Previous studies demonstrated that the histidine kinase PhyK is essential for the general stress response in C. crescentus in vivo (25, 29). In contrast, LovK was proposed to be a negative regulator of the general stress response by promoting dephosphorylation of PhyR (25) (Fig. 1A). However, biochemical evidence for the catalytic activity of PhyK as a genuine histidine kinase and for a role of LovK and PhyK in PhyR (de)phosphorylation is missing. Since the above genetic studies identified MrrA as a positive regulator of the general stress response, we wondered whether MrrA could act as a direct activator of PhyK or LovK. In vitro phosphorylation experiments revealed that PhyK and LovK were readily phosphorylated in the presence of CC2874, MrrA, and ATP but not when incubated with ATP alone (Fig. 3A, compare lanes 3 and 5; Fig. 3B, compare lanes 1 and 4), with phosphotransfer to LovK occurring within seconds (Fig. 3C). Next, we tested if LovK and PhyK could pass on phosphoryl groups to PhyR. Because it was previously shown that PhyR of S. melonis was efficiently phosphorylated by cognate histidine kinases only in the presence of the anti-sigma factor NepR, NepR was included in the phosphotransfer reaction mixtures containing PhyR (34). Indeed, inclusion of NepR in phosphotransfer reactions to PhyR strongly enhanced PhyR phosphorylation (Fig. 3A, compare lanes 6 and 7). Although both PhyK and LovK were able to phosphorylate PhyR under these conditions (Fig. 3A and B), time course experiments revealed that phosphorylation by PhyK was rapid and efficient (Fig. 3E), while phosphorylation by LovK was slow and comparably weak (Fig. 3D). These results are in line with the notion that PhyK, but not LovK, is the primary phosphodonor for PhyR (Fig. 1A).

FIG 3 .

MrrA phosphorylates components of the general stress response. (A) MrrA transfers phosphate to LovK and PhyR. Five hundred micromoles ATP and 2.5 µCi [γ-³²P]ATP (3,000 Ci mmol⁻¹) were mixed with the proteins indicated, reactions were carried out for 15 min at room temperature, and reaction mixtures were analyzed by SDS-PAGE and autoradiography. Note that LovK does not display autokinase activity by itself but is readily phosphorylated if MrrA is present.

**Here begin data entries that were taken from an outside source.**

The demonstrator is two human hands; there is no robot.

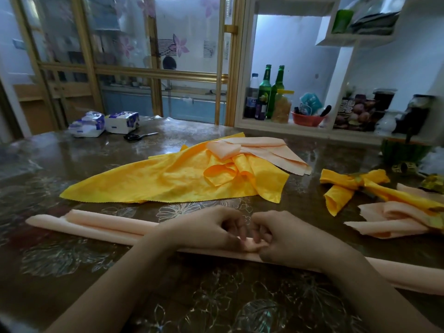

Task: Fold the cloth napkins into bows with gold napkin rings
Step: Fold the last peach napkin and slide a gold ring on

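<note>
Two hands: left hand and right hand, close together at the near side of the table.
Left grip: fingers curled, pinching the rolled peach napkin at its middle.
Right grip: fingers curled too, pinching the same spot, knuckles almost touching the left hand.
Napkin place: long and thin, flat across the table from left to right, under both hands.
Just behind: yellow napkin, spread out, bunched up at its right end.
Off to the right: yellow bow in a gold ring, tail over loose peach cloth.
Far left: scissors beside two tissue packs.
</note>
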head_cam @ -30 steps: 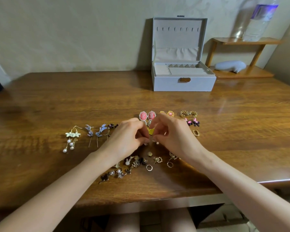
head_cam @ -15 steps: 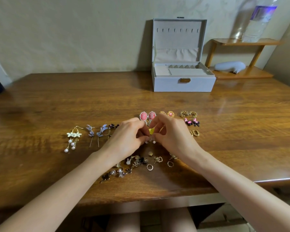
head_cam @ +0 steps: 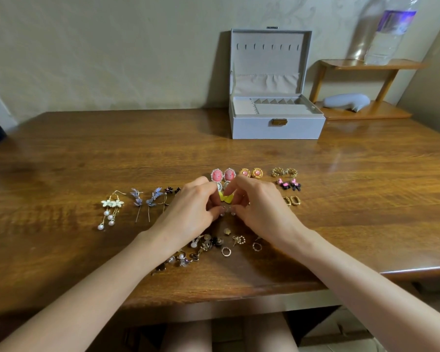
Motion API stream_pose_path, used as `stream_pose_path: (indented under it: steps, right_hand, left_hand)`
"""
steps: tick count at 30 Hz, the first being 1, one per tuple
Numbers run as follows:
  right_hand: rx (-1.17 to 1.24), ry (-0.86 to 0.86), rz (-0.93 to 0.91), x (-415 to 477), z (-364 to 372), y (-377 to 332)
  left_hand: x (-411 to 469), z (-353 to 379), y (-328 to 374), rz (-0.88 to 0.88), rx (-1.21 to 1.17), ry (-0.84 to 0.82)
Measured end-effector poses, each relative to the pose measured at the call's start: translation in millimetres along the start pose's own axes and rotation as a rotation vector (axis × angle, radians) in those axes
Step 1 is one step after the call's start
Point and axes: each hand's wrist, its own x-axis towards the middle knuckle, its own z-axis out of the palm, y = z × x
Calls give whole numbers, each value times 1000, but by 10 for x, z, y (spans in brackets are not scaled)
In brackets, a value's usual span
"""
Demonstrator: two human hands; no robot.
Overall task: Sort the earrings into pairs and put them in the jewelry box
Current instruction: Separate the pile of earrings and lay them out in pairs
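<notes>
change: barely any, my left hand and right hand stay fingertip-to-fingertip by the yellow earrings | grip: fingers curled, can't tell on what | task: still pairing, jewelry box waits

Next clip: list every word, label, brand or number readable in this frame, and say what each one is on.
No text can be read anywhere in this frame.
The label on the bottle: purple, print too blurred to read.
The clasp on the jewelry box: no marking can be made out.
</notes>
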Motion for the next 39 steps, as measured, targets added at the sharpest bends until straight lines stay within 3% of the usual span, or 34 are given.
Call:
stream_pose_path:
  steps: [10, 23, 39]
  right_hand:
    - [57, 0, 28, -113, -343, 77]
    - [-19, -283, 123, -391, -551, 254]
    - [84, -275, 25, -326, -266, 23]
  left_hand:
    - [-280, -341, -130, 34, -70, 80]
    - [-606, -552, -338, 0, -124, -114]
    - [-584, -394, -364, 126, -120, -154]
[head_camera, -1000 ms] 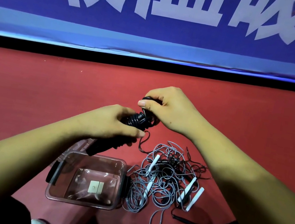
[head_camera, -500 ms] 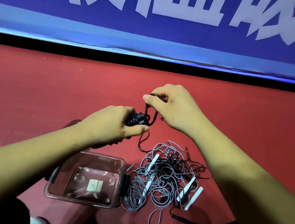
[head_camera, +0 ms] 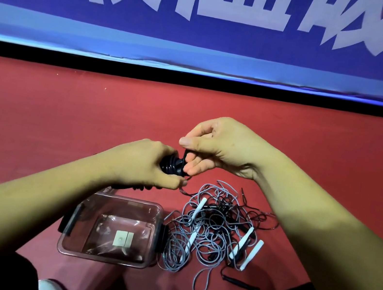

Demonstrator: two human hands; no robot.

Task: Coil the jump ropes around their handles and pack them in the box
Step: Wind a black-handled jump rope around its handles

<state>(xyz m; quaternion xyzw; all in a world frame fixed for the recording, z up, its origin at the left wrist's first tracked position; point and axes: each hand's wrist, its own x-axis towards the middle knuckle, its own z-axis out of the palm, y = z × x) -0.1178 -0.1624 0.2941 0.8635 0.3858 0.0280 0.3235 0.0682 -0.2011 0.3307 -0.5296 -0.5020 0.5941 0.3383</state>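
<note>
- We are clenching our left hand round the paired handles of the black jump rope, holding them up over the red floor, above the far end of the box.
- We are pinching the loose run of that cord in our right hand, thumb over curled fingers, just beside the coils stacked at the handles' upper end.
- As we are judging it, this is the winding step. We are wanting steady tension from the right hand, with each turn lying snug beside its neighbour and not crossing it. The left thumb should be pinning the laid turns so they are not springing loose.
- The free tail is dropping toward the grey ropes. If it is snagged there, we are risking dragging that tangle up, so feeding slack slowly seems wise.
- The clear box is sitting open on the floor near our knees, with black latches on both short sides. We are seeing no rope inside it, only a small white label at its base.
- The grey ropes, with their white handles, are lying uncoiled against the box's right side. One black handle is lying at the heap's near edge.
</note>
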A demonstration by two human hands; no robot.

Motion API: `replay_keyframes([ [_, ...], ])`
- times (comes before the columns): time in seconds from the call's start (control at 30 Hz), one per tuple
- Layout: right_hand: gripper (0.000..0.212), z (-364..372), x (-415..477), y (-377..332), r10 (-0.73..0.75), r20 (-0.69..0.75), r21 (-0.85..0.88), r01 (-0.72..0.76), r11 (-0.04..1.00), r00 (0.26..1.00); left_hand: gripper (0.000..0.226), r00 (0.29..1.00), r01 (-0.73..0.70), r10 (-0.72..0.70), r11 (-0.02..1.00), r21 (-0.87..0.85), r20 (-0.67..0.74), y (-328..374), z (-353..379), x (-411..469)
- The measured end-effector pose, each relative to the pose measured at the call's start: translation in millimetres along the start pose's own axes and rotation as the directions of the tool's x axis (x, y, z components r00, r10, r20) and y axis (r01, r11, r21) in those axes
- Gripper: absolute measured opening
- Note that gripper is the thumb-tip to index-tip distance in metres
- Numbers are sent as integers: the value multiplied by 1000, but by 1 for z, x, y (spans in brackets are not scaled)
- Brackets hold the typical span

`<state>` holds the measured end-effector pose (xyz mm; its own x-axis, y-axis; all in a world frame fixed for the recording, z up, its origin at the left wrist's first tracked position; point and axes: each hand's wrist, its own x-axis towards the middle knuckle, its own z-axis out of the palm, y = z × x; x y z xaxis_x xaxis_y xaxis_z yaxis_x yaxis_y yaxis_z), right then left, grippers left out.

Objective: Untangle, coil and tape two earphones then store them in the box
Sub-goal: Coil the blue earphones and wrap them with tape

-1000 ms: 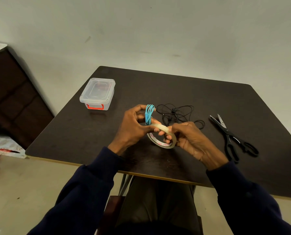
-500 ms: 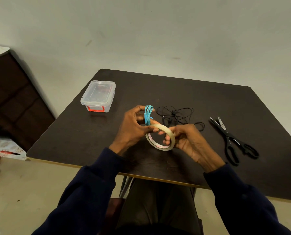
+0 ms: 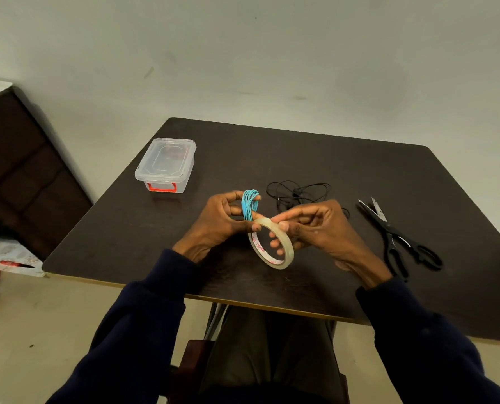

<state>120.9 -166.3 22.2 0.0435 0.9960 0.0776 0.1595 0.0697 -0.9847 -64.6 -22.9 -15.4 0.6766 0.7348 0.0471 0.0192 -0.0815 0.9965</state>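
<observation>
My left hand [image 3: 218, 221] holds the coiled blue earphone [image 3: 250, 204] upright above the dark table [image 3: 359, 170], its thumb touching the top of a roll of clear tape [image 3: 272, 244]. My right hand [image 3: 316, 228] grips the tape roll, fingers through its hole and thumb on its upper rim. The black earphone [image 3: 298, 192] lies in a loose tangle on the table just behind my hands. A clear lidded box [image 3: 166, 164] with a red latch stands at the table's far left.
Black scissors [image 3: 397, 237] lie on the table to the right of my right hand, blades pointing away. A dark cabinet [image 3: 18, 170] stands left of the table. The table's near edge runs just below my wrists.
Both hands stay together over the table. My right hand's fingers have shifted on the tape roll, which now hangs a little lower and more tilted.
</observation>
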Motion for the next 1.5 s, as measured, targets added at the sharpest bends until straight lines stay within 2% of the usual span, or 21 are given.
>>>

The positions of phosphorylated proteins on the gels are indicated on the right. (B) MrrA transfers phosphate to PhyK and PhyR. Phosphorylation reactions were assembled and run as in panel A. The results obtained for PhyK were similar to the results obtained for LovK. PhyK does not display autokinase activity but is readily phosphorylated if MrrA is present. Note that the MBP-CC2874 preparation contains a fraction of cleaved protein that represents CC2874 without MBP tag, such that autophosphorylation of (MBP-)CC2874 yields two radiolabeled bands (lane 3), the lower one of which migrates only slightly faster than the PhyK band. The positions of phosphorylated proteins on the gels are indicated on the right. (C) Phosphorylation of MrrA and LovK is rapid, while phosphorylation of PhyR is slow. Phosphorylation reaction mixtures with radiolabeled ATP and purified CC2874, LovK, PhyR, and NepR were preincubated for 30 min (premix). Purified MrrA was then added to the reaction mixtures, and samples were taken at the time points indicated. The positions of phosphorylated proteins on the gels are indicated on the right with proteins present in the premix being highlighted in blue (C to E). (D) PhyR phosphorylation through LovK is slow and inefficient. Phosphorylation reaction mixtures with radiolabeled ATP and purified CC2874, LovK, MrrA, and NepR were preincubated for 30 min (premix). Purified PhyR was then added to the reaction mixtures, and samples were taken at the time points indicated. (E) PhyR phosphorylation through PhyK is rapid and efficient. Phosphorylation reaction mixtures with radiolabeled ATP and purified CC2874, PhyK, MrrA, and NepR were preincubated for 30 min (premix). PhyR was then added to the reaction mixtures, and samples were taken at the time points indicated.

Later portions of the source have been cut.